TASK INSTRUCTIONS: Output only the lines below that start at the line containing "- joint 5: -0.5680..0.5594" and end at the line containing "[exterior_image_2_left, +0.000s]", with both ends kept.

DATA BLOCK section start

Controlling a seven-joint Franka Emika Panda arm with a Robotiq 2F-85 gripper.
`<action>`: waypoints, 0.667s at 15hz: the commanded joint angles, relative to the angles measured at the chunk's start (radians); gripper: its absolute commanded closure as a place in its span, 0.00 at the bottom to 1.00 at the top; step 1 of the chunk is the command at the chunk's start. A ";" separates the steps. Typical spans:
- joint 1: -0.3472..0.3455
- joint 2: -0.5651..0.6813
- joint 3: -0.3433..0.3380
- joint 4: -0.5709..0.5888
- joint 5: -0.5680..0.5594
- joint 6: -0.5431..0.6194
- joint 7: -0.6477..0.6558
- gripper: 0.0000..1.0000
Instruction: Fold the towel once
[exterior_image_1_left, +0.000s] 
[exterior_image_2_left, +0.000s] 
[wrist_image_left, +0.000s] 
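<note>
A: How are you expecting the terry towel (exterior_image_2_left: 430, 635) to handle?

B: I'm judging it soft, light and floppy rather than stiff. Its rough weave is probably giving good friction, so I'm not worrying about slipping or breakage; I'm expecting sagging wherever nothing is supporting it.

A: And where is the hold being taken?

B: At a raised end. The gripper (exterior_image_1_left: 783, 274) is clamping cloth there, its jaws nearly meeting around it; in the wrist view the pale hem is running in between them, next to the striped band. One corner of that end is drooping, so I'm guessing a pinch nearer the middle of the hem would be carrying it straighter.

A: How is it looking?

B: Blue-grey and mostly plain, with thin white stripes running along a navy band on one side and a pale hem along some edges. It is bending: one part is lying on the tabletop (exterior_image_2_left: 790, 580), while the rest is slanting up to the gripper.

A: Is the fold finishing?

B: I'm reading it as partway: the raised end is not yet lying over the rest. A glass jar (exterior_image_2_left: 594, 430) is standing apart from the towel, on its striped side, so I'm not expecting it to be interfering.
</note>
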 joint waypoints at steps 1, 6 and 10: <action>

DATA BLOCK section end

RESPONSE AREA:
- joint 5: -0.5680..0.5594
- joint 6: -0.5431..0.6194
- joint 7: -0.6477..0.6558
- gripper: 0.0000..1.0000
Instruction: Fold the towel once
[exterior_image_1_left, +0.000s] 
[exterior_image_2_left, +0.000s] 

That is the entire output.